Big Data Project For University Year GL4 - INSAT

Group:

  • Salma Seddik
  • Naima Attia
  • Med Mongi Saidane

Description

This project consists of:

  • A streaming application, collecting data from public APIs & publishing them to a Kafka Queue.
  • Same service as above, however working as a TCP streamer instead of Kafka.
  • A spark streaming pipeline, taking data from Kafka & transforming it, making some calculations then storing data to both Hadoop File System & to MongoDB.
  • A spark batch processing pipeline, taking a csv file & transforming the data in it, writing to HDFS & to MongoDB.
  • A grafana service, reading data from MongoDB & displaying multiple graphs.

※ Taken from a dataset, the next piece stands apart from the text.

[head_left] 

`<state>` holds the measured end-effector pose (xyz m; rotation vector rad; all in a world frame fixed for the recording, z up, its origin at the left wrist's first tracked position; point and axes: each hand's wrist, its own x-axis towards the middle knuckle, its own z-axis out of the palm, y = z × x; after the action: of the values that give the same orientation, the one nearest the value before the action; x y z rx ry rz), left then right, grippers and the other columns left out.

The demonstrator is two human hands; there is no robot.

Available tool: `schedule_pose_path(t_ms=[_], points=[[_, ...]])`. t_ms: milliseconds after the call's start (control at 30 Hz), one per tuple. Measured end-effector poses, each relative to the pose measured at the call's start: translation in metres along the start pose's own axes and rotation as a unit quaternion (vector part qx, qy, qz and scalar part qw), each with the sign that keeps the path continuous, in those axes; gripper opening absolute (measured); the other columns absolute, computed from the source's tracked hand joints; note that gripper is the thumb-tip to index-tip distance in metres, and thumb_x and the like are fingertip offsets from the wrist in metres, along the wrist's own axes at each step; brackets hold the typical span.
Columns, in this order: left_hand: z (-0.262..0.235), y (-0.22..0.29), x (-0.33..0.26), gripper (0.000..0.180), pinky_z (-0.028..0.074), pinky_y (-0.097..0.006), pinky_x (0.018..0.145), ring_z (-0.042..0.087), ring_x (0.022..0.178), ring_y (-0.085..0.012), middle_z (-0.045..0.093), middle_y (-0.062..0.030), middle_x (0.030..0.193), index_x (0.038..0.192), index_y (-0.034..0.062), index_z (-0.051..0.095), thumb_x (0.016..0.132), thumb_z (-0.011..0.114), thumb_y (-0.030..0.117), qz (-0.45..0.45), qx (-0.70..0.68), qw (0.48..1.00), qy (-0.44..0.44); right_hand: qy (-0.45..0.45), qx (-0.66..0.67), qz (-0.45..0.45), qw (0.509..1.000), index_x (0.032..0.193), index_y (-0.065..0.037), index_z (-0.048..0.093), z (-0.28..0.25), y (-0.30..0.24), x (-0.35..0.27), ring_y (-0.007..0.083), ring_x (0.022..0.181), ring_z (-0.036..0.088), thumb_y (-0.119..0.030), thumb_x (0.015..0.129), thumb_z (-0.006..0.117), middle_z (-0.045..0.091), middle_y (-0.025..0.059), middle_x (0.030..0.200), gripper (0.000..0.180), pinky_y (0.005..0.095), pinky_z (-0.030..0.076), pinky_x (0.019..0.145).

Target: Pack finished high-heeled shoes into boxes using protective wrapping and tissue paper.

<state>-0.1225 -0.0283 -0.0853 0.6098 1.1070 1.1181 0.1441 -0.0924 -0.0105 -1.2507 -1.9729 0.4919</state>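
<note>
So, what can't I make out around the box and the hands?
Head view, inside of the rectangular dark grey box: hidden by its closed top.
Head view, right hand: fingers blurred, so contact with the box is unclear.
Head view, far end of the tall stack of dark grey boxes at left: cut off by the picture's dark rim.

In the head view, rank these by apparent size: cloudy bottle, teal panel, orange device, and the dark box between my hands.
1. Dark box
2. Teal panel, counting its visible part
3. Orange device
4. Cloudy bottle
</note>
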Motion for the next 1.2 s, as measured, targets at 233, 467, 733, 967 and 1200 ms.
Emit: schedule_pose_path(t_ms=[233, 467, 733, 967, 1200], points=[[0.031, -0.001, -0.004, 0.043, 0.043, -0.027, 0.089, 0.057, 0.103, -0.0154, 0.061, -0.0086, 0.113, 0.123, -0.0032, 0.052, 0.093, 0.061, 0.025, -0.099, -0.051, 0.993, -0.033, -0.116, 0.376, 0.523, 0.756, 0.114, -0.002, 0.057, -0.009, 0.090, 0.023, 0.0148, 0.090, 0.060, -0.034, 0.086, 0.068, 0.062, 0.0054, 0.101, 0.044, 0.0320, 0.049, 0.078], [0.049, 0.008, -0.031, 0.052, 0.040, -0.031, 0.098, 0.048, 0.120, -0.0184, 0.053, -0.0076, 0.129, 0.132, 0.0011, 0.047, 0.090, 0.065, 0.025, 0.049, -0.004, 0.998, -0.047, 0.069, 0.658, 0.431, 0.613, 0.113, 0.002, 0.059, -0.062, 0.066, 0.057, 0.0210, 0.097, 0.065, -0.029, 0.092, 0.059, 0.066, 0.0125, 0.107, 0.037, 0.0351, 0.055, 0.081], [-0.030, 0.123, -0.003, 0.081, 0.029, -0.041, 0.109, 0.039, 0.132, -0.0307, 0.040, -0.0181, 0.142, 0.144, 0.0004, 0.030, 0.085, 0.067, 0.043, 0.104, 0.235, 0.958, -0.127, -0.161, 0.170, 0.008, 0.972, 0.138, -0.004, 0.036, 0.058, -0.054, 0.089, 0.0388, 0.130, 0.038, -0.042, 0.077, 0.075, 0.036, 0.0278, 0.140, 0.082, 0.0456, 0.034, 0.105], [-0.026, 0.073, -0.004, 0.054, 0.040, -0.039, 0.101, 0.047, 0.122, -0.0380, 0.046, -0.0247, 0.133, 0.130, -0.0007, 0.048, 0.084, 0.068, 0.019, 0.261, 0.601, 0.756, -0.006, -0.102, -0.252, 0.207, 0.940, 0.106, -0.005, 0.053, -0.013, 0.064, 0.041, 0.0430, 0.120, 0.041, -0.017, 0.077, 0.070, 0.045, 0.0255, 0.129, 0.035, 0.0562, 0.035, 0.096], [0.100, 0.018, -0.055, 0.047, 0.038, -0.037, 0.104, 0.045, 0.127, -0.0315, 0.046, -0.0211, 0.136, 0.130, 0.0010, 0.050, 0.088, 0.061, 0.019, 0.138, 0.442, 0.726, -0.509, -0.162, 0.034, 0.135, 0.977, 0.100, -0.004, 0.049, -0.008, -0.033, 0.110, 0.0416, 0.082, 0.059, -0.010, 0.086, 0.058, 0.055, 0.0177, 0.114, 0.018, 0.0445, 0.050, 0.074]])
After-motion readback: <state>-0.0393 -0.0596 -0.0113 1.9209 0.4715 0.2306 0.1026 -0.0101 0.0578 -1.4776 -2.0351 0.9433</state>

Some of the graphs are real-time data.

Architecture

Spark pipelines

Tools & Stack used

  • Python (Streaming services, Spark streaming & batch processing)
  • Grafana (Data display)
  • MongoDB
  • Hadoop FS
  • Spark
  • Kafka
  • Docker & Docker compose

Starting

To run everything, use up.sh To reset/shutdown, use reset.sh

Tools & scripts

  • Spark applications are inside tools folder.
  • To get a shell on Hadoop containers, you can find bash scripts to do so quickly in sh folder.
  • Last, other helper bash scripts can be found inside scripts folder.